The first phase of the development centered around the prominent corner of SW 11th Street and MLK Jr. Parkway, and became Linc at Gray’s Station, a 14,000-square-foot, five-story building with a pizza shop and brewery on the first floor and 85 apartments above. “That’s how we introduced the neighborhood, with very unique architecture and retail on the first floor,” Saddoris said.
A second adjacent building, LINC II, brought another five-story project, this one with 142 apartments. Ernst invested more than more than $11.7 million combined in the projects in 2019 and residents began moving in during 2020 and through 2021. “They’ve been a great partner,” Saddoris said. “They understand our story. We focus on creating something super unique each time, and they’ve been supportive of that. Anyone can build an apartment, but do you understand what creates value for the tenant? Why live with us as opposed to someone else? And Ernst understands it’s all these unique touches. They’re very good to work with. We spent a lot of time together early on, so they understand where we’re coming from.”
Additionally, 45 town homes opened in 2021, which also included a $2.68 million investment from Ernst. “The townhomes were leased before we completed them,” Saddoris said. “People want to live in the neighborhood, they want the lifestyle, but they don’t necessarily want to buy.” Residents at LINC enjoy a pool, two large fitness centers, including a two-story facility, a game room and several distinctive amenities. “We have a big work-from-home area, which has been a big driver, four different outdoor large decks and a test kitchen, which is an extremely popular feature,” Saddoris said. “Residents like to have chefs in and host cooking classes.” The intentional approach is reflected in the project’s success.“ Leasing was extremely successful here,” Daugaard said. “They whole project leased up very quickly. It’s obvious the care Hubbell took in designing and executing this project was recognized by the community.”
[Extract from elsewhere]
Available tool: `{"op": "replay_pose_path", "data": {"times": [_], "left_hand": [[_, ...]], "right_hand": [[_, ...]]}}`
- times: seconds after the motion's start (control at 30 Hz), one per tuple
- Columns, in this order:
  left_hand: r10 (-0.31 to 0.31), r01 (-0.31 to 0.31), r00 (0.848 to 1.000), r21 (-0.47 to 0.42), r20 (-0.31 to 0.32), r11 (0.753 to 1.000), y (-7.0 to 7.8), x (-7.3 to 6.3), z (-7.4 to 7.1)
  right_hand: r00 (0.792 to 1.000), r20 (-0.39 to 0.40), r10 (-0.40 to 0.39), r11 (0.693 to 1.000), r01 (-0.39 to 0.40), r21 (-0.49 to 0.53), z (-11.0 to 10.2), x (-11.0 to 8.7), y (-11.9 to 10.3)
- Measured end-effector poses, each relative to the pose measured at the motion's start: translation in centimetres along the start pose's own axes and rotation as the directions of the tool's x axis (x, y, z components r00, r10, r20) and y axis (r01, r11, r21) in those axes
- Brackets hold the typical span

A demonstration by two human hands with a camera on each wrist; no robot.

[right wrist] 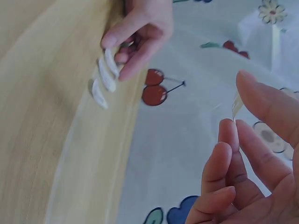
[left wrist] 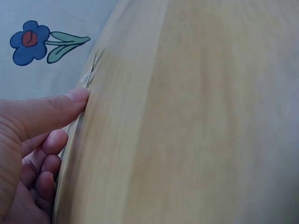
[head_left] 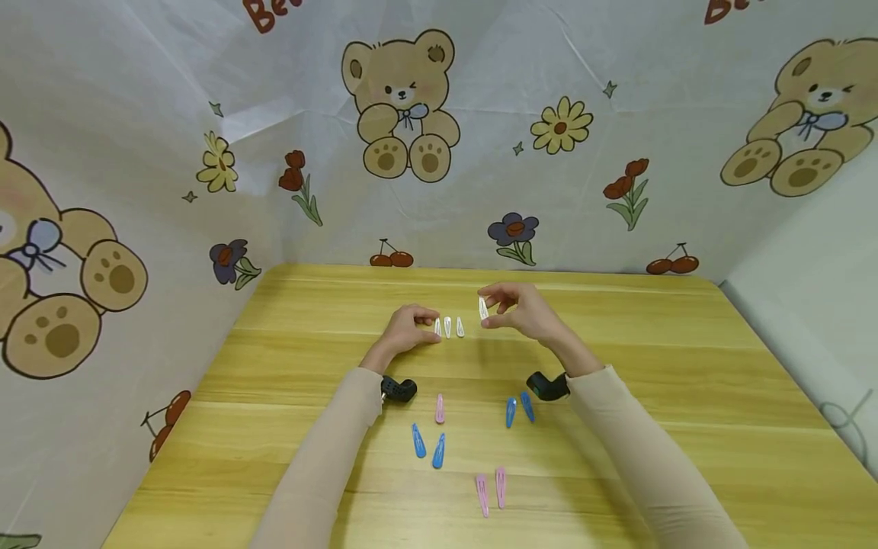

With multifamily success creating momentum at Gray’s Station, Hubbell then introduced 75 single-family homes, ranging from $400,000 to just under $1 million. The second phase will bring 79 homes along with 85 condos starting this fall. “We wanted as many housing options as possible,” Saddoris said. “People love the location. Their rooftop patios offer great downtown views, we have a minor league ballpark that shoots off fireworks nearby and one of the best farmers markets in the country.” At the same time, adjacent to the west end of the Gray’s Station development, the Des Moines community is leveraging a public-private partnership to build a 6,300-seat soccer stadium for a USL Championship league team, part of a broader 60-acre, mixed-use stadium district. It’s scheduled to open in 2025. “It’s primarily soccer, but there’s a big plaza, and the goal is to use it for multiple events, including downtown events that currently require shutting down streets,” Saddoris said. “Part of what we love is that it brings vibrancy to the area. Soccer is the biggest sport in the world, and it is going to further enhance the neighborhood and attract additional retail and restaurants, and fill in the whole corridor for us.” The broader development is a good example for other communities of how to blend residential, commercial and public facilities in an urban area, Daugaard said. “This checks all the boxes,” he said. “It optimizes underutilized land, takes advantage of natural resources, creates a destination for visitors and provides a huge range of housing opportunities to attract and keep people in the community.” Hubbell still has land to develop at Gray’s Station, even after phase two. It has some flexibility but likely will include more variety of residential options. “We’re super proud of this so far, we’ve had very good results and are thrilled Ernst has been a partner through it all,” Saddoris said. “They want to be part of something that’s successful long term, and that’s what we want to create.”